18 APRIL 1941, Page 3

T.U.C. on the Trade Disputes Act

Representatives of the General Council of the Trades Union Congress visited the Prime Minister last week to put before him their claim for amendment of the Trade Disputes and Trades Union Act. The Act was passed after the General Strike of 1926 with a view to preventing a similar use of trade union power in the future. The disabilities imposed upon the unions by that measure have been a long-standing grievance with the T.U.C. and the Labour Party, and both are pledged to do all in their power to reverse it. The objections to some of the clauses of the Act are perhaps rather a matter of amour propre than of substantial grievance. In recent years the trade unions have declared and proved by their conduct their determination to employ only constitutional methods, and they have had few temptations to resort to illegal strikes as defined by the Act. In practice there might be occasions when the distinction between a legitimate strike and a sympathetic strike might simply depend on the way certain unions were organised. It may well be argued that when the unions are in an accommodating mood the penal clauses of the Act are unnecessary, and when they are not they would be very difficult to enforce.

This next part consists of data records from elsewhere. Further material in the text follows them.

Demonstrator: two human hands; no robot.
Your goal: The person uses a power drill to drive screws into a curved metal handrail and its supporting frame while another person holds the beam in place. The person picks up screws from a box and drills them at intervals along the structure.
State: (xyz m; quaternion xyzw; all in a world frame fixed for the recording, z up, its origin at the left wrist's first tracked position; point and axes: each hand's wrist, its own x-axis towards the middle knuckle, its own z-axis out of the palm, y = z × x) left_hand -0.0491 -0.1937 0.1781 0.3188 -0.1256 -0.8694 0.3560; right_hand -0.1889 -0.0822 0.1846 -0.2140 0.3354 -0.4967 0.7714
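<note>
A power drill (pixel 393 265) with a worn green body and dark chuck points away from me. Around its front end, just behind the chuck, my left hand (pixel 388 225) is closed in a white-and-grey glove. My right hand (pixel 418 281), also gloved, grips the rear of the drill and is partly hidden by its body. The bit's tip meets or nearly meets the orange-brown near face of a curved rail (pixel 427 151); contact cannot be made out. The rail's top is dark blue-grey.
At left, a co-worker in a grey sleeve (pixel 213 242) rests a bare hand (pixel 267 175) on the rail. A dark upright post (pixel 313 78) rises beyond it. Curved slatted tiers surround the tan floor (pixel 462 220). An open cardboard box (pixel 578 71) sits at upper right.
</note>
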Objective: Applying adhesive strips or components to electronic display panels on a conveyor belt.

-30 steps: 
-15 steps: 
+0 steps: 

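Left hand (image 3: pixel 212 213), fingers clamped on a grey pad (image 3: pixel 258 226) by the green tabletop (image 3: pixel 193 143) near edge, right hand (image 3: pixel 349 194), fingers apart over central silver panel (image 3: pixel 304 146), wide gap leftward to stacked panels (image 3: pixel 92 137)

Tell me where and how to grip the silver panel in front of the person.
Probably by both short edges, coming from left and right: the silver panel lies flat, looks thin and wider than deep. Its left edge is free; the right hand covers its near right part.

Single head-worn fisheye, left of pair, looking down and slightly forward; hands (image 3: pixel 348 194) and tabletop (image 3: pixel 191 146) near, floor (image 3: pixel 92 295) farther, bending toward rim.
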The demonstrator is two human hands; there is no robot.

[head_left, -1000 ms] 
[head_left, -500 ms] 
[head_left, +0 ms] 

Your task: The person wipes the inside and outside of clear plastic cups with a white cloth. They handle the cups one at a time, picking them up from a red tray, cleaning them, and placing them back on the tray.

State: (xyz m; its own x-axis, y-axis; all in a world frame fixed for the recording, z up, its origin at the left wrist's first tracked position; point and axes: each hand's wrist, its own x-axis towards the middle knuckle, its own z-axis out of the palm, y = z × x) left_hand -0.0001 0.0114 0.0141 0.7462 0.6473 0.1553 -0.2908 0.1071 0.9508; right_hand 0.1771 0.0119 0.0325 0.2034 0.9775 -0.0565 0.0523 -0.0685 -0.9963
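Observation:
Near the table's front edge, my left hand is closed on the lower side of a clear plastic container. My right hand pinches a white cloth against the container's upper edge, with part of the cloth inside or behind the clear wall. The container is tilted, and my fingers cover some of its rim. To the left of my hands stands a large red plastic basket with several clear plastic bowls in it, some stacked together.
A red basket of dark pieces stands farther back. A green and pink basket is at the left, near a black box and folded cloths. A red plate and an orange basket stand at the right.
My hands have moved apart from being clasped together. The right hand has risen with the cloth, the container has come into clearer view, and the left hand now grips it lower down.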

In theory it is not easy to condemn the provision which substitutes " contracting in" for " contracting out " of payment of a political levy approved by ballot. The latter put the onus of refusing to pay the political levy on the individual. But it is doubtful if there is as much weight in the objection to the system which prevailed before 1926 as there was once. In view of the fact that the leaders of the movement are intent on preserving its constitutional character and aspire to see it as a universally accepted, part of the system for regulating labour in industry, their interests are not opposed to those of the State, and they should be able to work out with the Government some amendments which would satisfy all parties. This solution is probably implicit in Mr. Churchill's promise of further consultation with repre- sentatives of the General Council.